I've been thinking about our contract, which expires April 10th. She hasn't mentioned creating a new one, and I won't bring it up. But if she should, I have finally thought of something to require of her. I want her to start referring to my transgendered friends by either their chosen names or their preferred gender pronouns. When she's feeling charitable, it's "that person. " When she's down on the whole T thing, it's "him" or "that man." Never a female name or pronoun. She's never met any of my friends, and is suspicious of many of them, but the willful disrespect that she shows is deeply offensive to me. I know we're a long way from her using my name, but she loses nothing by respecting my friends.

2 comments:

  1. Congratulations on getting everything moved over. 72 entries in 2008!

    I'm sorry to hear that the stresses are building back up. But Trans-Kentucky is coming up. So you get some time to be yourself!

    ReplyDelete
  2. Take a deep breath, and take a moment, and read some blogs. We all share some of the same issues.

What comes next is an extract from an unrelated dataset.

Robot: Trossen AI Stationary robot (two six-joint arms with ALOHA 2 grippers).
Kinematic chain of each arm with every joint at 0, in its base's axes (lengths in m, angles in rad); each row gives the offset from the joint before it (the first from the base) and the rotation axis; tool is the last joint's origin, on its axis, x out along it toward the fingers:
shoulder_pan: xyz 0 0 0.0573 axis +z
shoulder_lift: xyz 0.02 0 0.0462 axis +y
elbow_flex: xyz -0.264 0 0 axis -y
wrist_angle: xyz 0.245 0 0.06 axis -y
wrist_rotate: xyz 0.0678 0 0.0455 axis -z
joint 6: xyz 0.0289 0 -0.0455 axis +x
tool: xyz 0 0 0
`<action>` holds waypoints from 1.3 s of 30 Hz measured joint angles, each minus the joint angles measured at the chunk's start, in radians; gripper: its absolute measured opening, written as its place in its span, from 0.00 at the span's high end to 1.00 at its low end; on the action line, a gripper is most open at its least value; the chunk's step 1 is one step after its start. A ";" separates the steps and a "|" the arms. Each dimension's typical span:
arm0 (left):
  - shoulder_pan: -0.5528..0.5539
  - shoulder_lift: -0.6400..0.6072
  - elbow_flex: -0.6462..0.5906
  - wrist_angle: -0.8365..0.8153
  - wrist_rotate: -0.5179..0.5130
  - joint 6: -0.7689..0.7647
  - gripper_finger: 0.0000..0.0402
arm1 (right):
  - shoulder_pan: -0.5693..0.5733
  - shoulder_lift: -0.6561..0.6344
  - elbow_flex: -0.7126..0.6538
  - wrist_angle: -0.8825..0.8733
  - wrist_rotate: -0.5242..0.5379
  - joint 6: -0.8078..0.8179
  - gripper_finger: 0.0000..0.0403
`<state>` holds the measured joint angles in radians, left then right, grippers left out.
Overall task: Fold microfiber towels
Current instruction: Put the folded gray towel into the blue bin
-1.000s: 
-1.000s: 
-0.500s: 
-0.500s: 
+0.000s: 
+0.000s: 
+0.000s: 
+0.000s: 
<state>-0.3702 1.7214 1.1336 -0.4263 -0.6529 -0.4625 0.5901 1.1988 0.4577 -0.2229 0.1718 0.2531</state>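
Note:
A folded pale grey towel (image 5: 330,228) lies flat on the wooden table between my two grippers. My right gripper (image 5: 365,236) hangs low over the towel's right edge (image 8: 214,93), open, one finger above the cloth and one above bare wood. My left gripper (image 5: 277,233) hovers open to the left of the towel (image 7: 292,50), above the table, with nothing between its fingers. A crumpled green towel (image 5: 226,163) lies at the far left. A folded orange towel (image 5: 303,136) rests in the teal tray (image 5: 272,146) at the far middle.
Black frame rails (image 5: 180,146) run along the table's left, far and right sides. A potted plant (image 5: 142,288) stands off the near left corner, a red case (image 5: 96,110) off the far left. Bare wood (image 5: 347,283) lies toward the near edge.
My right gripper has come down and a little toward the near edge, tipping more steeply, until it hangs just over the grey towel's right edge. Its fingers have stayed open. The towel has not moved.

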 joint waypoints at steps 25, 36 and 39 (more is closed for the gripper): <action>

    I was at a drab lunch the other day with about six others. Most of their wives, including mine, did not even know they were at the lunch. For most of them, it just was not worth the stress of explaining why we trans folks need the company of each other. In my case, my wife did not know but I don't think she would have had an issue. She has met a few of my friends and knows them by their given names. She is about to meet one of my friends who is full-time.